#### Task requirements:
From the entries below, say how many lines carry the word "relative", and give nothing but the number.

##########

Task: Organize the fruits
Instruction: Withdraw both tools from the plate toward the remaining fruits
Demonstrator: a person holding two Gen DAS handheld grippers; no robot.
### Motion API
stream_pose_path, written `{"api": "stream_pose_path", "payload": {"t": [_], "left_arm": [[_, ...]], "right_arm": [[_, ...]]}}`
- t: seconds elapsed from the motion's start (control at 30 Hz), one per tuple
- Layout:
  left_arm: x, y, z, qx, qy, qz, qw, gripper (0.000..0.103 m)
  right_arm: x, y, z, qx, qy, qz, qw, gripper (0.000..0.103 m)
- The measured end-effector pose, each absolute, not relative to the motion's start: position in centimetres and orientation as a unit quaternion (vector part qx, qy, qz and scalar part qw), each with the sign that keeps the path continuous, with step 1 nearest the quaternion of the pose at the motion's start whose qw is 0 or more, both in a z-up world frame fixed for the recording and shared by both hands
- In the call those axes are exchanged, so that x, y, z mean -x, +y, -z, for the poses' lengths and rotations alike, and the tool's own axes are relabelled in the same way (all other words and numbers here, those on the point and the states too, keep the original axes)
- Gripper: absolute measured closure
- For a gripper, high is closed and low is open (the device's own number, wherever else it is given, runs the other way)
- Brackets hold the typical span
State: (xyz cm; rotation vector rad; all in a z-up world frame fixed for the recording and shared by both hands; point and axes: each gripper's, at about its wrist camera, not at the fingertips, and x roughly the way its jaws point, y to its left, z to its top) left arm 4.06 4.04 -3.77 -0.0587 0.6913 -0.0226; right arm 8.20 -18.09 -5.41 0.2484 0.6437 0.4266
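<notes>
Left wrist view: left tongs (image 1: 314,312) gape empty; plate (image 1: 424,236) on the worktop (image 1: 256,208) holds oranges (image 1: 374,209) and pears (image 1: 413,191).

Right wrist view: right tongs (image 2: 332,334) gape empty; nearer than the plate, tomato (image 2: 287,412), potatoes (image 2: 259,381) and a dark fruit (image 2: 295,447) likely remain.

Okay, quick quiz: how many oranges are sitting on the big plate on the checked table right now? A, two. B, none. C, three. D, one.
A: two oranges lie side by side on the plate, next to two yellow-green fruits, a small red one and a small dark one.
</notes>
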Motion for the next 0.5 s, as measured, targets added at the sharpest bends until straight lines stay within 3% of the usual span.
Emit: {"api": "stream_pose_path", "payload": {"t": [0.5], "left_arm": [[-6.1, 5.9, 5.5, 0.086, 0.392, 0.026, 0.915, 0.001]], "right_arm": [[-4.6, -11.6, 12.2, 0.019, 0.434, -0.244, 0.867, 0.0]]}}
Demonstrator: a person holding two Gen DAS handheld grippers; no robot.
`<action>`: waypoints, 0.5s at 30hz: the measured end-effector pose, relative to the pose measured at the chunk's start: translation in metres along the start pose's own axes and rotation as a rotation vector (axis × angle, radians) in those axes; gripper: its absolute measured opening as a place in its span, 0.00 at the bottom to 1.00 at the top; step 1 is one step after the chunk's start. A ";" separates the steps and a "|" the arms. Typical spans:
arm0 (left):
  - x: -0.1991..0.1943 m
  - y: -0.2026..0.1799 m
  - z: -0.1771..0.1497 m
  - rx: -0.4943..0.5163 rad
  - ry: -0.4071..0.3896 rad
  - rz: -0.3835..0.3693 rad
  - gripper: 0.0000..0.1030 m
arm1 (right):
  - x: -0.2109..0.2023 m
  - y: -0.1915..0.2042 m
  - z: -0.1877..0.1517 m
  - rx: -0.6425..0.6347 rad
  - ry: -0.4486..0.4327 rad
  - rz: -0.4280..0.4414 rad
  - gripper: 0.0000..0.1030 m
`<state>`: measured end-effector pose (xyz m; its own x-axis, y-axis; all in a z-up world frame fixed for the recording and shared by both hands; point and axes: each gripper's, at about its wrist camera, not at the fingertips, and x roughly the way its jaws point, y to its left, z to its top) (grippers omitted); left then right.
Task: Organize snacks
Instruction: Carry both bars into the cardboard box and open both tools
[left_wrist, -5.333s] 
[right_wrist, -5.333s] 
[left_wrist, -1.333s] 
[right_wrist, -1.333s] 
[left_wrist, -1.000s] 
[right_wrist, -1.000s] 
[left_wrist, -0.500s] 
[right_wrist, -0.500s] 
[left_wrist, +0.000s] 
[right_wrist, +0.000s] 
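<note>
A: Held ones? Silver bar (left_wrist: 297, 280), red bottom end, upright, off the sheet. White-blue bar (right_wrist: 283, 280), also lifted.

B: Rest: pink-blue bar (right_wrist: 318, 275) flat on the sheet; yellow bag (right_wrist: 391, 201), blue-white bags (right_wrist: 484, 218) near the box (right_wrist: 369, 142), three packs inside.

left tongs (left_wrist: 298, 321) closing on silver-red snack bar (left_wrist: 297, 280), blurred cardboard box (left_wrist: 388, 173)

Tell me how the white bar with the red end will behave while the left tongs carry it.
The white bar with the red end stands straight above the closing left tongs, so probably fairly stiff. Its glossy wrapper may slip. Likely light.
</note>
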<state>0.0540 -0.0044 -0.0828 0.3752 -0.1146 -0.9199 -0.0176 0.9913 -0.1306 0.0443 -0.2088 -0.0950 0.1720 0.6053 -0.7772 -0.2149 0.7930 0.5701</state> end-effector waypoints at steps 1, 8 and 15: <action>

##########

#### Solved problem:
2